WHAT THE TASK ASKS –
Copy out the data word for word, without any of its pictures.

DATASET EXTRACT –

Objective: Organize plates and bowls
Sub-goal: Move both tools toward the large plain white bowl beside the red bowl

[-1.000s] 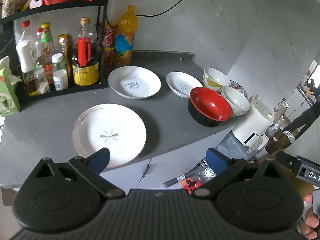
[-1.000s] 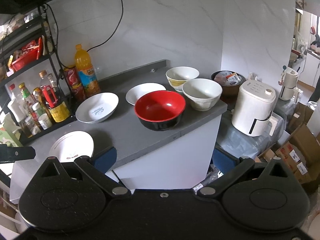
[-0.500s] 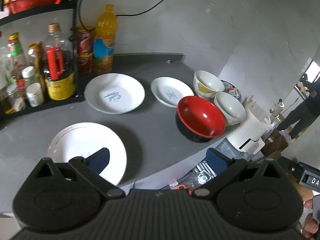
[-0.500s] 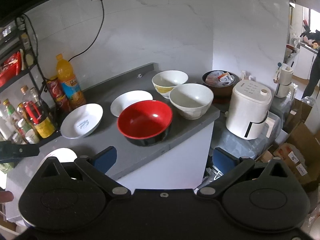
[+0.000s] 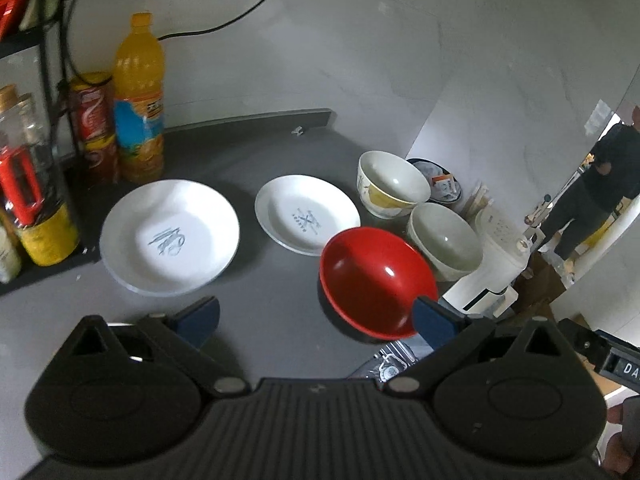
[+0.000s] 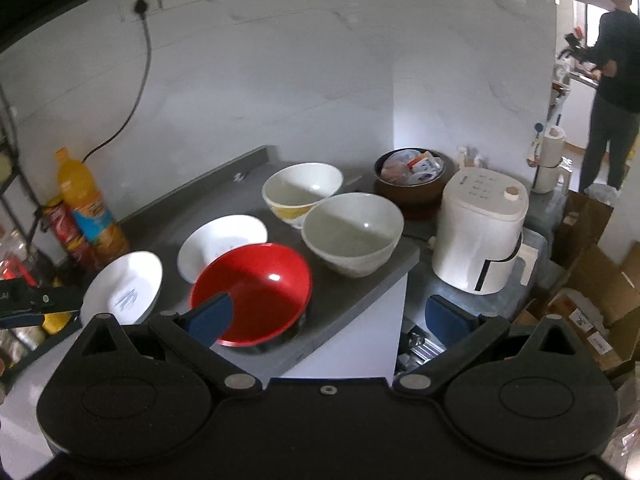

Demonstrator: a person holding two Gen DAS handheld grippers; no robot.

COMPLETED EXERCISE –
Objective: Organize plates and bowls
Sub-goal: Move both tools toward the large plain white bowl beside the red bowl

[-1.000s] 
[-1.000s] 
[-0.500s] 
[-0.500s] 
[+0.000s] 
[+0.000s] 

Demonstrator: a person holding two Gen DAS handheld grippers; no robot.

Nothing remains to be added to the exercise.